Я спросила Сигданку, что она здесь делает, зачем пришла.

— Сын работает, — она кивнула в сторону полей, — невестка тоже работает. Все люди работают. Как я буду сидеть дома? Нехорошо! Пришла поглядела, какие хорошие бобы выросли. Никогда не видала. Внуки вот тут…

Старуха щелкнула шутя востроглазого мальчонку по шапке и тут же приласкала его говоря:

— Хватит кушать орехи! Жадный живот человека на бок валит. Вставай!

Ребятишки лакомились орехами. От золы губы у них почернели. Плоды маньчжурского ореха по величине и форме напоминают грецкий орех, только скорлупа у них темнее и крепче.
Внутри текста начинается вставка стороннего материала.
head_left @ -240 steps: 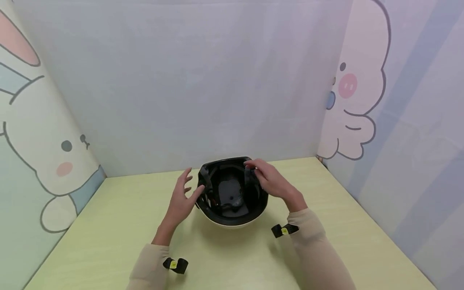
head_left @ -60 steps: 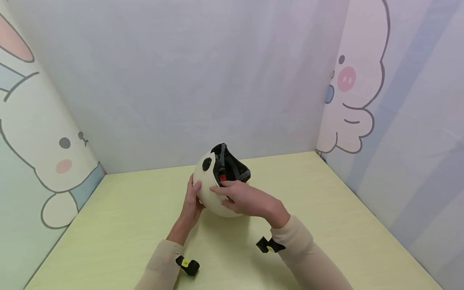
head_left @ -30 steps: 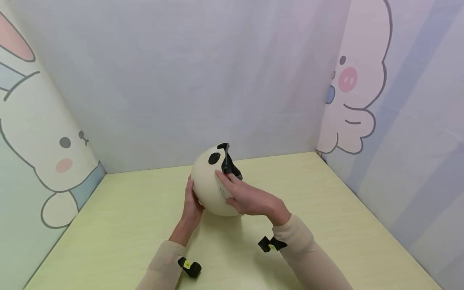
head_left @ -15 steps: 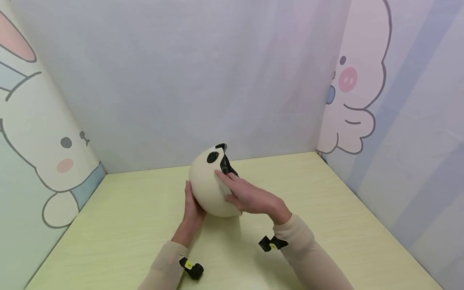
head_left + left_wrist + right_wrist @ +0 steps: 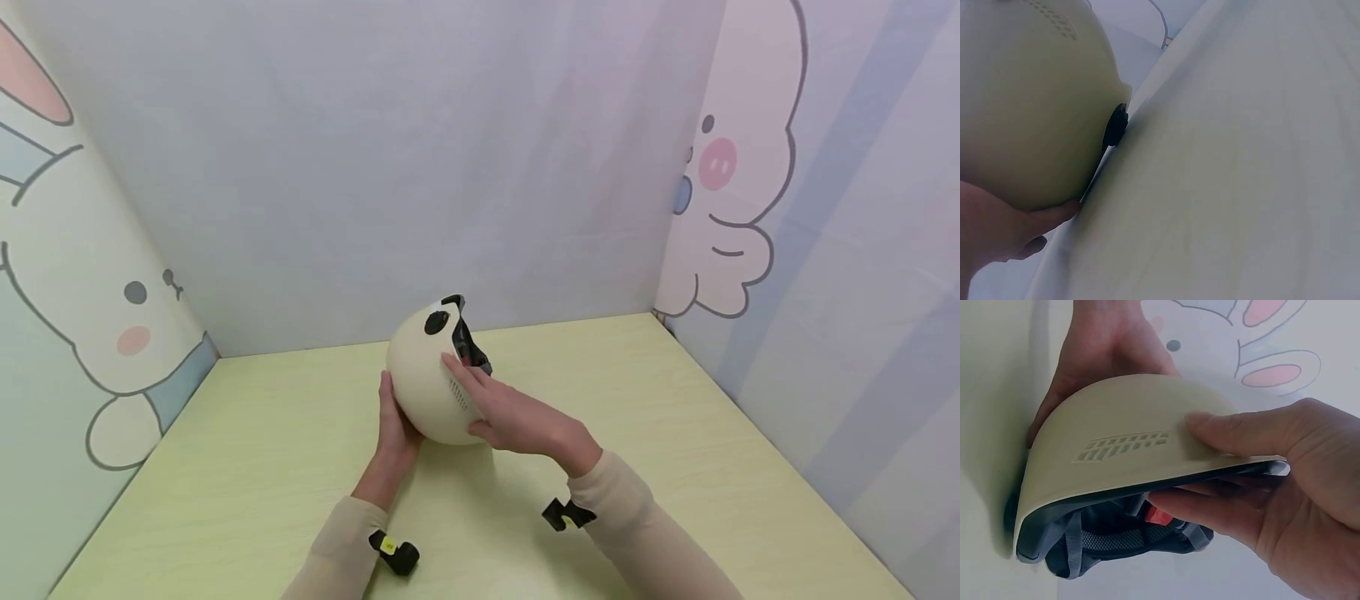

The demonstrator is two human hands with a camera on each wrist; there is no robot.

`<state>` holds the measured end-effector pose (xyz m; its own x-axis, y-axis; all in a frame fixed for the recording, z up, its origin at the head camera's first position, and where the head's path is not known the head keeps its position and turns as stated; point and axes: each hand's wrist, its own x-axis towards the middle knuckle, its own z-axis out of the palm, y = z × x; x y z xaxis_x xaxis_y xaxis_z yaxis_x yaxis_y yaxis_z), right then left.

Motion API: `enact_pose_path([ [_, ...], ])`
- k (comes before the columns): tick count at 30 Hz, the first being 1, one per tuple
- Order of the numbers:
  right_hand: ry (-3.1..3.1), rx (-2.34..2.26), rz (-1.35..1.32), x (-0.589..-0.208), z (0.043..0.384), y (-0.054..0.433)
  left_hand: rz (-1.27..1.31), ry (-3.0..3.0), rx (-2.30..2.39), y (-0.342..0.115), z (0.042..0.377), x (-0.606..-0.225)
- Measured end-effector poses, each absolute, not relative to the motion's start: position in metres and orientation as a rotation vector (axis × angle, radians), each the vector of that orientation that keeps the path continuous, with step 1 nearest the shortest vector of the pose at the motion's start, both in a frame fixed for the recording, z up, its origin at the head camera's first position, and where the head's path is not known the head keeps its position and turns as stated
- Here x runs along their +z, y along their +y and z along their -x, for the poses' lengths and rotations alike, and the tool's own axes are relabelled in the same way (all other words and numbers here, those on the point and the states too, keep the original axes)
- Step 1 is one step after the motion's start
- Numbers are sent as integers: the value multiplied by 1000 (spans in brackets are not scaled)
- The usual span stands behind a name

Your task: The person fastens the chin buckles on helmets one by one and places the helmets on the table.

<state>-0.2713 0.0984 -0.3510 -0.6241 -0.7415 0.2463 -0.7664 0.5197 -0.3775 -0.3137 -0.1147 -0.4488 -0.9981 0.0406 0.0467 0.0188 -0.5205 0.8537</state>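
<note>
A cream helmet [image 5: 423,379] is tilted on its side on the table, its opening turned away to the right. It has a round black part [image 5: 437,322] and a patch of small vent slots [image 5: 1122,447]. My left hand [image 5: 397,429] holds the shell from the left and below. With my right hand [image 5: 521,417] I grip the rim; in the right wrist view one digit lies on the shell and other fingers reach inside. There I also see black lining, grey straps [image 5: 1074,544] and a red buckle piece [image 5: 1159,515] by those fingers.
The pale yellow-green table [image 5: 247,483] extends around the helmet. A plain grey-white backdrop [image 5: 360,175] rises behind it. Side panels with a cartoon rabbit [image 5: 97,308] and a cartoon pig [image 5: 738,167] stand left and right.
Eight seconds ago the helmet lay opening-up between both hands. It has since been turned onto its side, and its opening has rotated further away. Over the last half second it shifted slightly left.
</note>
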Motion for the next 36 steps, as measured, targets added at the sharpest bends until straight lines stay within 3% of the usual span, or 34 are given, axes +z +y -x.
enact_pose_path([
  [36,-2535,971,-1325,-353,283,102,-118,1374,2782,-111,314,-452],
])
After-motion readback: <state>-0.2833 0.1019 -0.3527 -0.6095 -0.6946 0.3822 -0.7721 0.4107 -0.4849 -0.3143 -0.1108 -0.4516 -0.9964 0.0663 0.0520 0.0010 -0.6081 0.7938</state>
На жарком огне плод сам раскрывает по шву свой корявый футляр. И это нравится ребятишкам.

Расставшись с Сигданкой, я пошла по широкой дороге, укатанной колесами телег. Над дорогой, переплетаясь ветвями, шелестели деревья. Разноцветные листья покрыли желтыми, красными, коричневыми пятнами дорогу, держались на кустах, на папоротниках. По лесу катилось эхо. Кто-то аукал, звал, откликался. Лаяли собаки. Где-то стучал топор. Я свернула налево по тропе, к соевому полю, и вдруг услышала знакомый голос:

Бескозырка,Ты подруга моя боевая…

Ну, конечно, это Шуркей. Он ехал с возом по дороге. Когда я окликнула Шуркея, он оглянулся, снял фуражку, замахал:

— Пиривет! Пиривет! — Толстые щеки парня расплылись в улыбке. — Н-но! — кричал он, погоняя лошадь. — Но! Ты, медведь белый, иди, что ли!..

Участок, на котором удэгейцы впервые в тот год посеяли сою, был всего лишь восемь гектаров. Сеяли для опыта: вырастет или нет? Полеводческий бригадир Пимка Пиянка еще только-только осваивал агротехнику. Весной, проходя мимо колхозных огородов, я разговаривала с Пимкой по поводу того, как лучше обрабатывать поля.

— Сделали рыхление, — говорил он, — а что будет, не знаю. Может, так просто, даром землю заняли…

Но соя уродилась на славу! Пимкина бригада, как видно, немало потрудилась. Теперь удэгейцы дожинали последний гектар.

Пимка шагал по краю поля с записной книжкой в руке. За ухом, под кепкой, у него торчал карандаш. Отбросив сноп, лежавший на тропинке, бригадир остановился.

— Здравствуйте! Вот смотрите, какой урожай получаем, — сказал он с видом человека, умудренного опытом. — Центнеров восемнадцать с гектара будет, наверно. Можно показывать на выставке. Как считаете?

Он поднял тяжелый пышный сноп, выдернул из него несколько длинных стеблей. Стебли были коричневые. Золотистые крупные стручки густо облепили их и шуршали спелостью.

— В других колхозах бывает урожай сколько центнеров? — спросил Пимка.